In an unprecedented editorial effort by the magazine that founded the modern conservative movement, National Review is bringing together 22 prominent leaders to make the case that Donald Trump is a mistake for conservatives. The 22 leaders---including Glenn Beck---represent various institutions, traditions and positions on the conservative spectrum. However, they hold one common belief: Donald Trump is a menace to American conservatism.
Editor Rich Lowry says, “This issue of National Review will bring together voices from across the right to warn against the siren song of Donald Trump. These contributors have many differences of opinion among themselves, but all agree that Trump is not a conservative, he is a mistake for the Republican Party, and he is the wrong man to pick up the pieces after the wreckage of the Obama years.”
Participants in the symposium include economist Thomas Sowell, Media Research Center president L. Brent Bozell III, TheBlaze founder Glenn Beck, former US Attorneys General Edwin Meese III and Michael B. Mukasey, syndicated radio hosts Dana Loesch and Michael Medved, syndicated columnists Cal Thomas and Mona Charen, The Weekly Standard editor William Kristol, First Things editor R. R. Reno, Commentary editor John Podhoretz, National Affairs editor Yuval Levin, novelist Mark Helprin, National Review contributing editor Andrew C. McCarthy, The Resurgent founder Erick Erickson, Club for Growth president David M. McIntosh, author and presidential scholar Steven F. Hayward, The Federalist publisher Ben Domenech, Cato Institute executive vice president David Boaz, Townhall.com news editor Katie Pavlich, and Russell Moore of the Southern Baptist Convention.
The symposium will be available at 10 PM ET on January 21 at National Review online.
In addition to the symposium, National Review will publish an editorial in the February 15 issue titled, “Against Trump.” It concludes with, “Donald Trump is a menace to American conservatism who would take the work of generations and trample it underfoot in behalf of a populism as heedless and crude as The Donald himself.”
Here are a few highlights from several contributors:
Glenn Beck: “Sure, Trump’s potential primary victory would provide Hillary Clinton with the easiest imaginable path to the White House. But it’s far worse than that. If Donald Trump wins the Republican nomination, there will once again be no opposition to an ever-expanding government. This is a crisis for conservatism.”

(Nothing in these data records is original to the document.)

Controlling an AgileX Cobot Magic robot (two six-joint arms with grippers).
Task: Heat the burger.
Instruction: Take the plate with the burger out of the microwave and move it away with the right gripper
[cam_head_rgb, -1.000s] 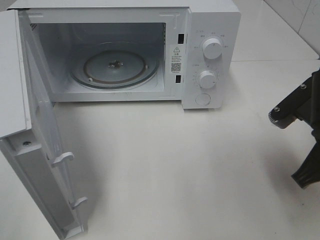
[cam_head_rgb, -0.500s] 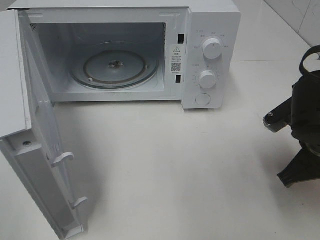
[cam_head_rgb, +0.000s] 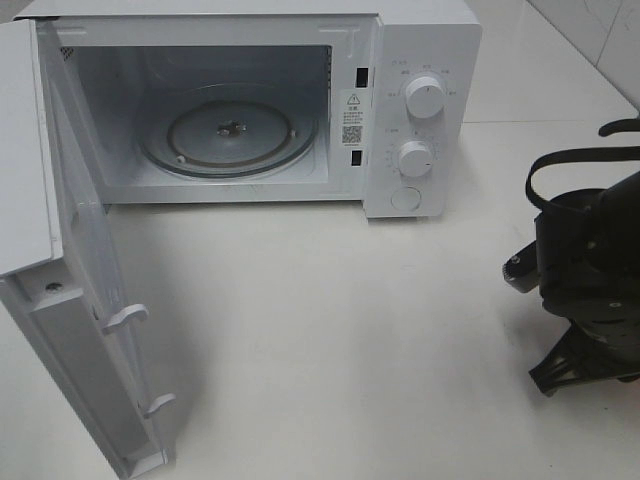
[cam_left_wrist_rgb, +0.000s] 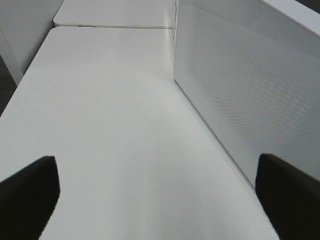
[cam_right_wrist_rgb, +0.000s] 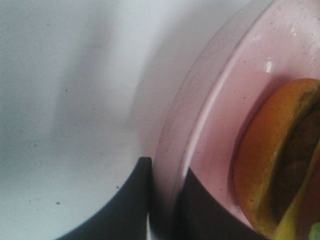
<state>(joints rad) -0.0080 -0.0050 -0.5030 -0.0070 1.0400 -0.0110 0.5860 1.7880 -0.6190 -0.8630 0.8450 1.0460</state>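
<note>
White table (cam_head_rgb: 330, 330) fills most of the high view, and the white microwave (cam_head_rgb: 420, 40) stands at its far side. Its door (cam_head_rgb: 75, 330) is swung fully open toward the front on the microwave's left side, and the glass turntable (cam_head_rgb: 232, 135) lies bare inside the cavity. Two round knobs (cam_head_rgb: 426, 98) sit one above the other on the panel right of the cavity. The right arm (cam_head_rgb: 590, 280) is at the table's right edge, well apart from the microwave and in front of its right side. In the right wrist view the right gripper (cam_right_wrist_rgb: 162, 200) is clamped on the rim of the pink plate (cam_right_wrist_rgb: 220, 120), one dark finger on each side of the rim. The burger (cam_right_wrist_rgb: 277, 160) rests on this plate, near the gripped rim; its golden-brown bun and a bit of yellow cheese are visible. The left gripper (cam_left_wrist_rgb: 160, 190) stands wide apart and holds nothing, just beside the perforated outer face of the door.
</note>
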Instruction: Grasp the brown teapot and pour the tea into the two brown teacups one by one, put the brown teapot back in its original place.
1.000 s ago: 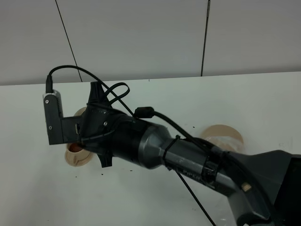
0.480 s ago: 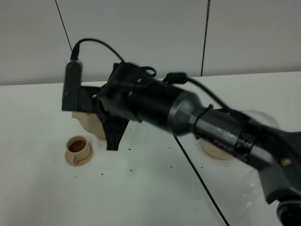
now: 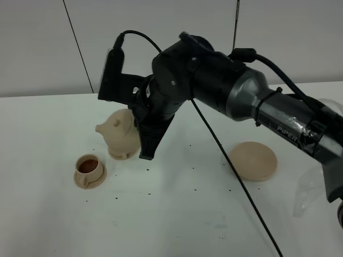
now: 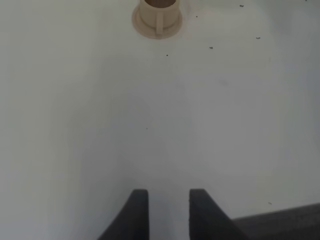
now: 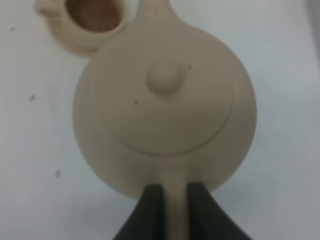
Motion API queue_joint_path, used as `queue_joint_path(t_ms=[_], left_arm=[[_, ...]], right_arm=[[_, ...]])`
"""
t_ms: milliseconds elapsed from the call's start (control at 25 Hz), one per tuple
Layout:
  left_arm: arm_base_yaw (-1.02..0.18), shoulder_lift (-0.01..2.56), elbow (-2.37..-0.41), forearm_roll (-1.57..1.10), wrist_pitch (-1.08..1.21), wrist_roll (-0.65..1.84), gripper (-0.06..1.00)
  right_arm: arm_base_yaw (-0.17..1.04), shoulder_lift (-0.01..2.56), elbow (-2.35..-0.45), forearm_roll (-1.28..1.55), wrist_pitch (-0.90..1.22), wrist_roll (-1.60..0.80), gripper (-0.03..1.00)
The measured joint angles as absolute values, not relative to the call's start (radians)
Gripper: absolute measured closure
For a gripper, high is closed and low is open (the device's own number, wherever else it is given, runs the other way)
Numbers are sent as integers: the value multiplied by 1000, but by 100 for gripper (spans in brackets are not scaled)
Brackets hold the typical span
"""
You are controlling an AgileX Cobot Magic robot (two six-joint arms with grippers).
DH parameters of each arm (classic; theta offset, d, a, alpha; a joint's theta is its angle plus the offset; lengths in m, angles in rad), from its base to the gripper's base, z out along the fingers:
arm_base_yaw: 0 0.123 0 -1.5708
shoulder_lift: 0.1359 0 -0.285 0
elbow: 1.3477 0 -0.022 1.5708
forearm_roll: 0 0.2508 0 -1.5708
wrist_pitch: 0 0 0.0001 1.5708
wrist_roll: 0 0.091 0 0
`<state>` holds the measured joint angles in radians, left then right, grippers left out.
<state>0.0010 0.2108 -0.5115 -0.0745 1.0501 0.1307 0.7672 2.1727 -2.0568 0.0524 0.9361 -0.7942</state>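
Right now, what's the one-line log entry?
right gripper: shut on teapot handle | front cup: has tea | plate: bare | left gripper: open, empty

Soft, even light left faint shadows on the desk [image 3: 177,214]; the brown teapot [image 5: 165,105] before the right end effector [image 5: 175,189] looked blurred.

We're in close on the brown teapot [image 5: 165,105] — matte light-tan ceramic, finely grainy, no glaze shine, a few dark flecks on the lid. The teacup [image 3: 88,167] and the round plate [image 3: 253,159] wear the same dull, chalky finish. The right gripper [image 5: 175,189] shows us matte black plastic fingers. Up the arm [image 3: 214,80] we get glossy black housing, then a satin grey, metal-looking sleeve. The table [image 3: 177,225] — smooth white, faintly sheened, peppered with dark specks.
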Motion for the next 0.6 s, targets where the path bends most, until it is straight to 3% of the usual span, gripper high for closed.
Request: queue_joint_path(t_ms=[320,600], left_arm=[[1,211,-512,-74,1050,131,68],[1,211,-512,-74,1050,131,68]], right_arm=[[715,2173,-2057,367,958,-948,87],[715,2173,-2058,439,944,-986,87]])
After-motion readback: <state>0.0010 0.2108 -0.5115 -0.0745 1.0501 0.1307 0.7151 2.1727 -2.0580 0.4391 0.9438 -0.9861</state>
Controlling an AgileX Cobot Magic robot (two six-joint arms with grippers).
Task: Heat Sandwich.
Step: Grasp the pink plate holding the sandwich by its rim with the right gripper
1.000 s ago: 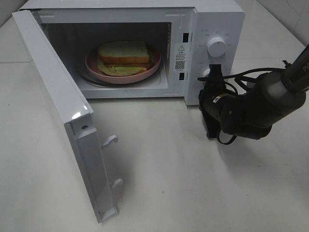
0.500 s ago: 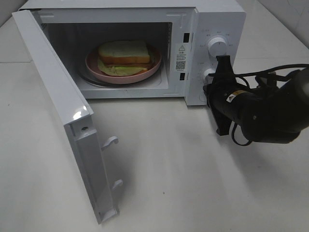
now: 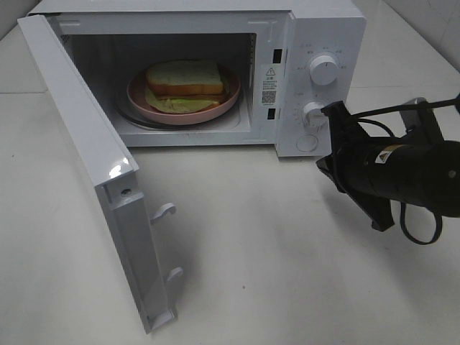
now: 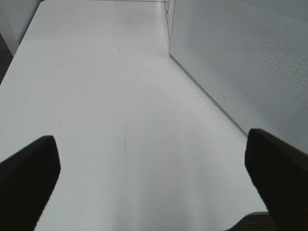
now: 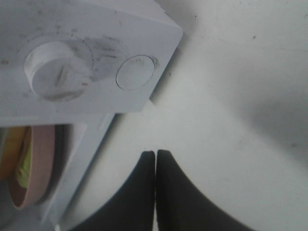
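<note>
the sandwich (image 3: pixel 185 85) sits on a round pink plate (image 3: pixel 219 106) inside the white microwave (image 3: pixel 323 29), and the door (image 3: pixel 79 144) hangs wide open on the left side of the high view. the right pincer (image 5: pixel 155 153) has its two black fingers pressed together with nothing between them. it's aimed at the lower front corner of the control panel, near the lower knob (image 3: pixel 313 111) and the round button (image 5: pixel 136 73) but apart from both. the left pincer (image 4: pixel 150 137) is spread wide and empty, low over the bare white surface (image 4: pixel 120 96), with a dotted white panel (image 4: pixel 240 62) close by.
</note>
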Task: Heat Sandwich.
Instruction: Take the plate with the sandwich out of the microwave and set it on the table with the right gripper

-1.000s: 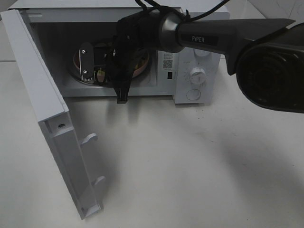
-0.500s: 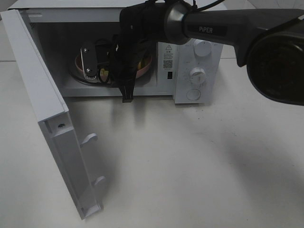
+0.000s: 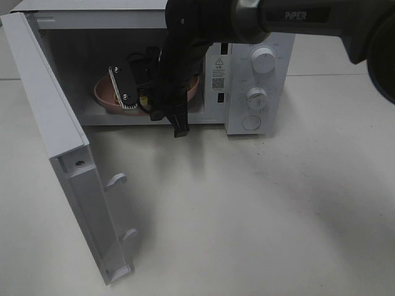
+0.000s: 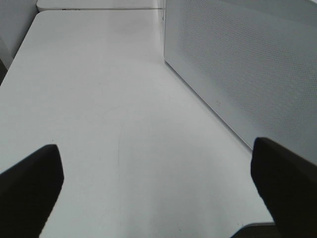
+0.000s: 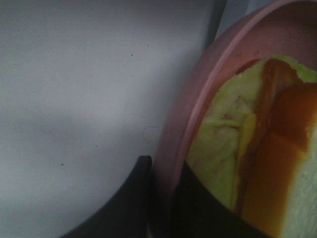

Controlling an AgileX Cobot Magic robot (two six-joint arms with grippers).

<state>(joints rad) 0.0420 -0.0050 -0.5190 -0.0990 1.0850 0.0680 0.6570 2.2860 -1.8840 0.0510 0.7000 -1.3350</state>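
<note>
Microwave (image 3: 253,68): right pincer (image 5: 161,198) clamps plate (image 5: 198,99).

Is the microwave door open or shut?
Open: the door is swung wide, and the pink plate shows inside the microwave.

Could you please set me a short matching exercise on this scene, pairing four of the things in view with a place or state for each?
Things:
1. microwave door
2. pink plate
3. left claw
4. sandwich

Places or states:
A. lying on the plate
B. swung wide open
C. rim pinched by the right claw in the microwave
D. open over the bare table

Pairs: 1-B, 2-C, 3-D, 4-A
</note>
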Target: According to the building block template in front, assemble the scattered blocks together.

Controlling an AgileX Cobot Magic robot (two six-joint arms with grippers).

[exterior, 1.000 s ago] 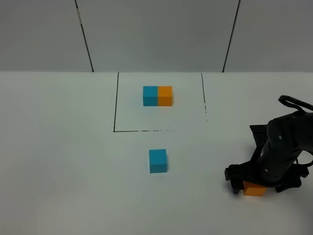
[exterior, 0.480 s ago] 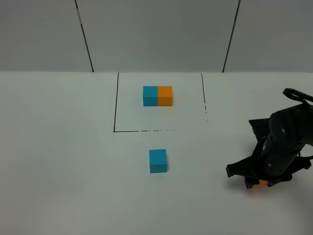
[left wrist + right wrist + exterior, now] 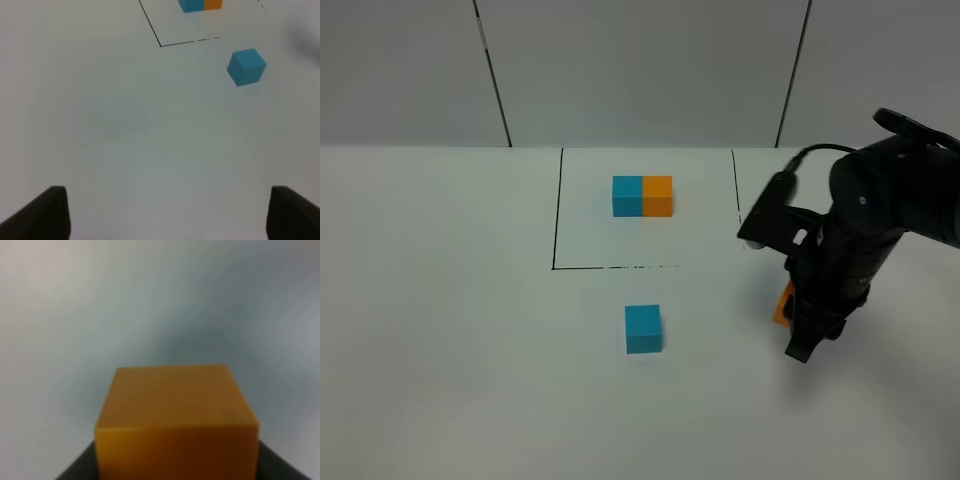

L. Brent Bozell III: “The GOP base is clearly disgusted and looking for new leadership. Enter Donald Trump, not just with policy prescriptions that challenge the cynical GOP leadership but with an attitude of disdain for that leadership—precisely in line with the sentiment of the base. Many conservatives are relishing this, but ah, the rub. Trump might be the greatest charlatan of them all.”
William Kristol: “Isn’t Trumpism a two-bit Caesarism of a kind that American conservatives have always disdained? Isn’t the task of conservatives today to stand athwart Trumpism, yelling Stop?”
Dana Loesch: “Just a few years ago, I and many others were receiving threats for promoting conservative policies and conservative principles—neither of which Donald Trump seems to care about. Yet he’s leading.”
David McIntosh: “These are not the ideas of a small-government conservative who understands markets. They are, instead, the ramblings of a liberal wannabe strongman who will use and abuse the power of the federal government to impose his ideas on the country.”
Russell Moore: “Trump can win only in the sort of celebrity-focused mobocracy that Neil Postman warned us about years ago, in which sound moral judgments are displaced by a narcissistic pursuit of power combined with promises of ‘winning’ for the masses.”
Katie Pavlich: “In short, do our principles still matter? A vote for Trump indicates the answer is ‘no.’”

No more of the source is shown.